RFC 4502 for SMIv2 uses rowStatus for the new defined tables in RMON2-MIB, but entryStatus for the tables imported from RMON-MIB.

Thanks

Not completely accurate, let’s point to the RFCs for reference to other users bumping into this thread.
From RFC 3577 “Introduction to the Remote Monitoring (RMON) Family of MIB Modules” section 4:

… the RMON MIB aggregates its measurements to the link, hardware address, or hardware address pair - all data-link concepts.
In contrast, the RMON-2 MIB takes the same data-link metrics (packets, bytes, errors) and aggregates them based on network address, transport protocol, or application protocol.

Section 4.3:

The RMON-2 MIB [RFC2021] extends the architecture defined in RMON-1, primarily by extending RMON analysis up to the application layer.

Then RFC 4502 “Remote Network Monitoring Management Information Base Version 2” obsoletes RFC 2021, updates RFC 3273 and contains a new version of the RMON2-MIB module.

In the RMON MIB [RFC2819], the EntryStatus textual convention was introduced to provide this mutual exclusion function.
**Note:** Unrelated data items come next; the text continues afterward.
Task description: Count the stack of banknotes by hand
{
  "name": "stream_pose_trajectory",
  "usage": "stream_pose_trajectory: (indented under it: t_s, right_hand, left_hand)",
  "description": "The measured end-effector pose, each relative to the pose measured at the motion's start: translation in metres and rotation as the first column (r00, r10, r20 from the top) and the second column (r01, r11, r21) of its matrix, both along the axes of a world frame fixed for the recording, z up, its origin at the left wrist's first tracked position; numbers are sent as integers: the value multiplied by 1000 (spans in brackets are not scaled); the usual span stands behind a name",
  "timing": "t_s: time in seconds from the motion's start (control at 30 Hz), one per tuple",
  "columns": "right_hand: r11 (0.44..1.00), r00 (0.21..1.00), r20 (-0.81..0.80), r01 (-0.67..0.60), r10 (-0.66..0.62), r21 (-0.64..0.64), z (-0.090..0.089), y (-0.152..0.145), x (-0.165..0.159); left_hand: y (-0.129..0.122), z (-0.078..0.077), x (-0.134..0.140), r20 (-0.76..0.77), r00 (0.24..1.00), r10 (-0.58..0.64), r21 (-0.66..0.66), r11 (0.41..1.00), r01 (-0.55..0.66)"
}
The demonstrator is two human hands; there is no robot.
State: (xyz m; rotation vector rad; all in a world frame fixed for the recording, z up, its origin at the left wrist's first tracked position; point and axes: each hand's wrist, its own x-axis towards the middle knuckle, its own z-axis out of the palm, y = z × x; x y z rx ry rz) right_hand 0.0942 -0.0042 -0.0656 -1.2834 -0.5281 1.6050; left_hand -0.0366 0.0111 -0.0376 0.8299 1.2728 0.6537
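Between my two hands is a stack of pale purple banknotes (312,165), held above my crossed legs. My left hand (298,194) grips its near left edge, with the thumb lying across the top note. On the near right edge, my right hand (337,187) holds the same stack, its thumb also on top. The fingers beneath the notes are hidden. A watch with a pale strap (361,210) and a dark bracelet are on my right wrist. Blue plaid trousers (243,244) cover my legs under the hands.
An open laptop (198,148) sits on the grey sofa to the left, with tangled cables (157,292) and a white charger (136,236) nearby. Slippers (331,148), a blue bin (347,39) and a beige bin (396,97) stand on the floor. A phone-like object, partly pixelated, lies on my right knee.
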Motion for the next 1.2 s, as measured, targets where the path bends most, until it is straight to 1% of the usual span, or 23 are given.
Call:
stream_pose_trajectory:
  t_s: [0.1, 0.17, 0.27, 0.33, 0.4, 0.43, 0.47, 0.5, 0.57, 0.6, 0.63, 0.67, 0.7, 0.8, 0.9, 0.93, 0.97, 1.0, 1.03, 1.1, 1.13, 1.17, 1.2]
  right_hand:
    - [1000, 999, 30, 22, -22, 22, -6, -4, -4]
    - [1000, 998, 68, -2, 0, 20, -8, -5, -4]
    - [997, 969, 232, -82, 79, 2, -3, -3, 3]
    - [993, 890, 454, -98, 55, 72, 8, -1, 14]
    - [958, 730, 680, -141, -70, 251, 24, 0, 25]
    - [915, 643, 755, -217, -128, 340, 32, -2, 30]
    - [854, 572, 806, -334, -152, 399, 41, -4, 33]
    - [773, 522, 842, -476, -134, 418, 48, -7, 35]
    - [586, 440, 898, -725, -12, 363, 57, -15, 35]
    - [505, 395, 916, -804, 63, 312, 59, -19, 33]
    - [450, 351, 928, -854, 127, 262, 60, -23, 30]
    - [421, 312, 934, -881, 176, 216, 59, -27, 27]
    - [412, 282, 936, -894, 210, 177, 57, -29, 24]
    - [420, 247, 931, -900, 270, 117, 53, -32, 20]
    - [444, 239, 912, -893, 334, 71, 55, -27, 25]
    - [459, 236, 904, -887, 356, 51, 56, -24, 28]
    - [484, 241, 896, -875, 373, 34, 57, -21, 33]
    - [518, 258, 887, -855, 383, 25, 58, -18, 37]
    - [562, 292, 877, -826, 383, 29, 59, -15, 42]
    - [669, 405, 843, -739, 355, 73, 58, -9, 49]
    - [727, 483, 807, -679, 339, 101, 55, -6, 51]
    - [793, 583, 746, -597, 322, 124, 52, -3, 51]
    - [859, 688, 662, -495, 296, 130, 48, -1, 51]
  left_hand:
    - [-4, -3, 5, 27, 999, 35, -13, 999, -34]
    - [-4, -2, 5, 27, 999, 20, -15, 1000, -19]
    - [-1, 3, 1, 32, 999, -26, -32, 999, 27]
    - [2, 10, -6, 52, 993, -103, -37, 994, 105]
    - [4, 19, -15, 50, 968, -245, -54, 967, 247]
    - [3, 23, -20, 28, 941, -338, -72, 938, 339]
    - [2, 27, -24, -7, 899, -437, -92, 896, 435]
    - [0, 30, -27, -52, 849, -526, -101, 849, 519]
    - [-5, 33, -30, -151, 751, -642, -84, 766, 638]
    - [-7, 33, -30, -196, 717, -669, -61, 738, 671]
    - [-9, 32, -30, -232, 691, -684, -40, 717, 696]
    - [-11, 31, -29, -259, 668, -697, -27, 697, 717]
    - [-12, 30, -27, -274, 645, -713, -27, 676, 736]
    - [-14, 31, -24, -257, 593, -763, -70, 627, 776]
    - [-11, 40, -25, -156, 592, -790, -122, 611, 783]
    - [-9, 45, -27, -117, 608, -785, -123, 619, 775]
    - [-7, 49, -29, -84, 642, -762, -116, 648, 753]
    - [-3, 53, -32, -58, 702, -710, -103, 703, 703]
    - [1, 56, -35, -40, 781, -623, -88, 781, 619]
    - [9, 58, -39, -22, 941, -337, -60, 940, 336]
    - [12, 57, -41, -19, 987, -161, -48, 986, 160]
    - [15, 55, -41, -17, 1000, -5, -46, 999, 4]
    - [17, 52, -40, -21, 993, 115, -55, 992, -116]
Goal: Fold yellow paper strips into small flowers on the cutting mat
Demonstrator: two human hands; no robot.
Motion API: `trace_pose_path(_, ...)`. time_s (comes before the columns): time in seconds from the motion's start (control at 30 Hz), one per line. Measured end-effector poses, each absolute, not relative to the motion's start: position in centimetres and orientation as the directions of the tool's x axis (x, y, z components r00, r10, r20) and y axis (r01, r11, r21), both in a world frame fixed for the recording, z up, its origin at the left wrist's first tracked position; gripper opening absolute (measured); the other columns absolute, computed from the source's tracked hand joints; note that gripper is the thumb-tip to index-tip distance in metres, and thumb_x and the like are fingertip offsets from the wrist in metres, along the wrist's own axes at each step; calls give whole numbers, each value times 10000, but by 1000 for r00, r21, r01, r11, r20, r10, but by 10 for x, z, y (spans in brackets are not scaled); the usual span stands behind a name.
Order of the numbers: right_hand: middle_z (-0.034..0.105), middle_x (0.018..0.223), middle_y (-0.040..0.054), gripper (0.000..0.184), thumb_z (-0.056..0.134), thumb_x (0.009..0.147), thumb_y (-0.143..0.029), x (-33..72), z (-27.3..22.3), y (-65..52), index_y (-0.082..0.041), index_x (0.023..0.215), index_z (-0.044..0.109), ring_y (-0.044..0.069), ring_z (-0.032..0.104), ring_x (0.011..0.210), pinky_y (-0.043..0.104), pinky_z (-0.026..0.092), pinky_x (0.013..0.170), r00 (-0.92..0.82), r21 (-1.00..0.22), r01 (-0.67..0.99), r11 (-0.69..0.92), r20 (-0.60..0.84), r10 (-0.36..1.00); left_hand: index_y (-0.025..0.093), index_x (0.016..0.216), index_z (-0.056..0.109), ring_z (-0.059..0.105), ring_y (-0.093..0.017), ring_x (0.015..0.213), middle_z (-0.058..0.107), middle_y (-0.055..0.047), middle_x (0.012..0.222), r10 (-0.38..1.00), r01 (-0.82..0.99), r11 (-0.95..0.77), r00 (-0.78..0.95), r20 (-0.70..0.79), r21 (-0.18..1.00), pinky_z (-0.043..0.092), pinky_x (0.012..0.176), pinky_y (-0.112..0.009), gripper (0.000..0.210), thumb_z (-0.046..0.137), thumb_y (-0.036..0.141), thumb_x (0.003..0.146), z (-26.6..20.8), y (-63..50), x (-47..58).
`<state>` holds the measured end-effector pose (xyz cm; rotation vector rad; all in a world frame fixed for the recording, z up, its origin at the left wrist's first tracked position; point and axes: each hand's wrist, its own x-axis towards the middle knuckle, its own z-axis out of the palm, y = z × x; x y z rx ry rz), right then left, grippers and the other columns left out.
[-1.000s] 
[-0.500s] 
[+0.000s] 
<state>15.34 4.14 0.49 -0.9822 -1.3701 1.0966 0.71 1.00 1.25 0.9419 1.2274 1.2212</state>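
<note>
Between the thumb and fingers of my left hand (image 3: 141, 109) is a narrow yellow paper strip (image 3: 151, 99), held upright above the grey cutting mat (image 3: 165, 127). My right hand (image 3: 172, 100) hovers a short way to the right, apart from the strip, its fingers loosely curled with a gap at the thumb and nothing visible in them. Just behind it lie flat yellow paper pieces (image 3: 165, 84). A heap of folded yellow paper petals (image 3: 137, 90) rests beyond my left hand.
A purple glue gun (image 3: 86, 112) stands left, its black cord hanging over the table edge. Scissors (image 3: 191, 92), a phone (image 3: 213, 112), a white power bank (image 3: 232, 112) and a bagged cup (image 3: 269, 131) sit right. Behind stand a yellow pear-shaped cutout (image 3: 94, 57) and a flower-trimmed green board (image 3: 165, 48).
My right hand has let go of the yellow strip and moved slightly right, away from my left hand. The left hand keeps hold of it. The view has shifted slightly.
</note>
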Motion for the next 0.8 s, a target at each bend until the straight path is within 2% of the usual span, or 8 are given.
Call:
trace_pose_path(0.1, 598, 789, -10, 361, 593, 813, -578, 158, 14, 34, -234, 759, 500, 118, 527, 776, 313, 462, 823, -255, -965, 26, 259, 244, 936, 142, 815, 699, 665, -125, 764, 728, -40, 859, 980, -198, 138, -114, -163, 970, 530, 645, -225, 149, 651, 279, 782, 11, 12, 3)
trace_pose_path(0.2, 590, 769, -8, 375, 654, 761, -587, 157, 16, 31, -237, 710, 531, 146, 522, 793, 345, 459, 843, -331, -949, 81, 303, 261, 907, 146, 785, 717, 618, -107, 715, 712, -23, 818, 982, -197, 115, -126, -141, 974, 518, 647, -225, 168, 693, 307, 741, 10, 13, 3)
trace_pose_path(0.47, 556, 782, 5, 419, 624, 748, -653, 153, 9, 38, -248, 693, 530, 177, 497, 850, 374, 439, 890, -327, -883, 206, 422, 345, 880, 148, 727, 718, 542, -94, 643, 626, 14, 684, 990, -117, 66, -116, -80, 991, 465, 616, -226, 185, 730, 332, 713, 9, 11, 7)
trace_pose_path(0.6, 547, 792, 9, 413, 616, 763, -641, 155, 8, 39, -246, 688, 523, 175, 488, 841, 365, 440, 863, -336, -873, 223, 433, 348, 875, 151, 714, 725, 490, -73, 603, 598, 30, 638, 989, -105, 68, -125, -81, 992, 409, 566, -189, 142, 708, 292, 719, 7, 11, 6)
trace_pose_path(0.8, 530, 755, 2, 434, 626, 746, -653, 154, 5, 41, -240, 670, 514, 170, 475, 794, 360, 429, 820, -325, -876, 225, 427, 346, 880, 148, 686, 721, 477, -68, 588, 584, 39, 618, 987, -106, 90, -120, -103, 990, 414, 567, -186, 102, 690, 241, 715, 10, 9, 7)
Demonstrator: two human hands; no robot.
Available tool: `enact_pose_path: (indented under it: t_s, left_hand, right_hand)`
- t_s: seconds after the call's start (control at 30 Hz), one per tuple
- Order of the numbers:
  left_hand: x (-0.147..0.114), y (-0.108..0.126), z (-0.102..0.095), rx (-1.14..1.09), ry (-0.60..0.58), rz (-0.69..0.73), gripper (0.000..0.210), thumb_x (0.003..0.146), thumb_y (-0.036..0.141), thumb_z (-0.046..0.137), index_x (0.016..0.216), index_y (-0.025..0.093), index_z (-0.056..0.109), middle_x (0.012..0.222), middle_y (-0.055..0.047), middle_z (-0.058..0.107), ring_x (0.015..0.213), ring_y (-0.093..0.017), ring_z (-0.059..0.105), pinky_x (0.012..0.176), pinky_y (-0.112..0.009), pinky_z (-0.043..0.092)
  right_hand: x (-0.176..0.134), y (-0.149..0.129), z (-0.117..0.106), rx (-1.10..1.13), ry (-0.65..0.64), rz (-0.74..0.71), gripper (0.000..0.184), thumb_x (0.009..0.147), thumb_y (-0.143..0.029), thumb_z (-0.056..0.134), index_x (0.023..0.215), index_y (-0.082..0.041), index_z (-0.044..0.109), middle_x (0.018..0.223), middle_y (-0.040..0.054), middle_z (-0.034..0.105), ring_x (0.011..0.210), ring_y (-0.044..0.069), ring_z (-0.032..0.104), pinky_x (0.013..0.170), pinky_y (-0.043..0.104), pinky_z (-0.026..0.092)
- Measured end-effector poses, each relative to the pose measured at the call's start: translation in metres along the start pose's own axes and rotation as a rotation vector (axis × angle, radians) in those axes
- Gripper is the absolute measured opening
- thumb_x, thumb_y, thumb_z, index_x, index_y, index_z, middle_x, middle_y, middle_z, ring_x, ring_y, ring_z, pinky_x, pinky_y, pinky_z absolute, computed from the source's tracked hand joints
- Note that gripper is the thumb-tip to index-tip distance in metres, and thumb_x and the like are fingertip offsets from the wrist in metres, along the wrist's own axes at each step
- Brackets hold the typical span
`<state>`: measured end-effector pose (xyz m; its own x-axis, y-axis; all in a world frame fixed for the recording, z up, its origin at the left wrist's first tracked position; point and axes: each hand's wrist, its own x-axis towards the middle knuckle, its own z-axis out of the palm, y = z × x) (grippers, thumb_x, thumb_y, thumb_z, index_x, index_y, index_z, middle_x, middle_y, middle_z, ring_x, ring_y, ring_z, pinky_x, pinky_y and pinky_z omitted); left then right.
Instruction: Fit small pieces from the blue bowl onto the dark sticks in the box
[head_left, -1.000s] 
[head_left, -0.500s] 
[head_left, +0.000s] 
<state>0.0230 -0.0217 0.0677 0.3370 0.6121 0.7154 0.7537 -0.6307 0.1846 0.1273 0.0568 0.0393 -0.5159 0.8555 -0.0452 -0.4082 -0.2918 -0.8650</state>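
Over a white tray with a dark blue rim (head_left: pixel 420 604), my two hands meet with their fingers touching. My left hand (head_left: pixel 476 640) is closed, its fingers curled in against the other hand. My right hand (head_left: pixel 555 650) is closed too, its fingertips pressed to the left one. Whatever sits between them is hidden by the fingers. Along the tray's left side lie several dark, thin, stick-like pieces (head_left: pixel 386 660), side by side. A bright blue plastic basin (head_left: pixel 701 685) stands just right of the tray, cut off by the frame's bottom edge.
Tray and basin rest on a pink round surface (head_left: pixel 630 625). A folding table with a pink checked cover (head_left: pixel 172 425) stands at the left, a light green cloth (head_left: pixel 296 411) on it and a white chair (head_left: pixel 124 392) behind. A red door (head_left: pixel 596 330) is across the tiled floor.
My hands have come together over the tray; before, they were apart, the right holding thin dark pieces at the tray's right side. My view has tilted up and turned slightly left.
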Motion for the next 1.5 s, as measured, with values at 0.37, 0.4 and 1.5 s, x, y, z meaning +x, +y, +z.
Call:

Since then, this function was added to the SNMP framework as the RowStatus textual convention. The RowStatus textual convention is used for the definition of all new tables.

True, this might not be your use case, but for example if the standard mib based manager only access the higher layer aggregated metrics that RMON2-MIB (RFC 4502) presents and do not access the RMON-MIB aggregated link-layer statistics directly you can replace EntryStatus with RowStatus in the RMON-MIB and create your own RMON-MIB without confusing the manager.